Wir beschimpfen und umarmen uns, weinen, brechen in gereiztes Lachen aus. Lange kann man das nicht aushalten.
Am Telefon ist Veronika: »Hello, Mommy!« Meine anderen Kinder sagen seit dreißig Jahren »Mutter« zu mir. Ein Satellitenecho macht es unmöglich, verständlich miteinander zu sprechen. Mein Glück, denn ich mag nicht mehr. Als mein Schwiegersohn »Hi, Lotti!« schreit, hänge ich auf.
»Soll ich Pa abholen?« fragt Regine. Von >Onkel Hugo< zu >Pa<, das ging ja schnell! Soll sie nur losfahren. Heimlich hoffe ich, daß Hugo noch im Bett liegt und sie nicht allzu bald zurückkommen. Nach einer solchen Nacht tut es gut, sich noch ein wenig auf dem Kanapee auszustrecken.
Ewig und drei Tage habe ich die arme Heidemarie mit Häme überschüttet, ich schäme mich ein bißchen. Erstens hatte sie mit ihrer Vorsorge durchaus recht, denn Hugo denkt gar nicht daran, unaufgefordert seine Pillen zu schlucken. Und außerdem muß sie am Ende vor mir sterben.
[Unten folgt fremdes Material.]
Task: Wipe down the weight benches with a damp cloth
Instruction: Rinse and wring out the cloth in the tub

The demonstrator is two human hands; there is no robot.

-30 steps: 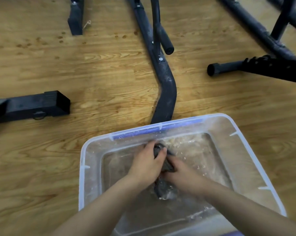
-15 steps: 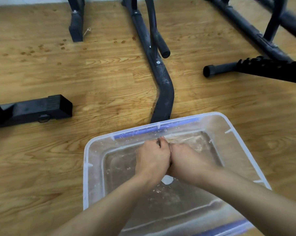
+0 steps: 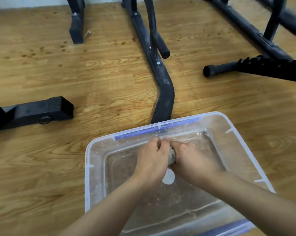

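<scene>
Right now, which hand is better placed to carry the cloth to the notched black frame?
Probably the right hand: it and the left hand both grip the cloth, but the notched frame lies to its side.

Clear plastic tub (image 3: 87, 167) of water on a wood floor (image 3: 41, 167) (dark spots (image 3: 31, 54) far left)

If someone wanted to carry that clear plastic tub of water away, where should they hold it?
Probably by the protruding rim of the clear plastic tub, one hand at its left side and one at its right, fingers hooking under from outside. The walls look smooth and sloped, and the water inside favours a level, two-handed lift.
</scene>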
Auf der Suche nach Postkarten finde ich eine mit dem Hochzeitsturm. Heidemarie wurde schließlich in Darmstadt geboren und ist hier aufgewachsen, sie wird sich über etwas Heimatliches freuen. Wie fünf Finger einer Hand weisen die Zinnen des Ziegelturms nach oben und werden Heidemarie diskret an das Himmelreich gemahnen. Wenn Hugo, Regine und Ulrich hier sind, werden wir gemeinsame Grüße nach München senden.
Ulrich und Evelyn, Hugo und Regine, schließlich auch Felix und Susi, stehen in meiner winzigen Diele herum und beraten, was man unternehmen soll. »Friedhof«, fordert Hugo.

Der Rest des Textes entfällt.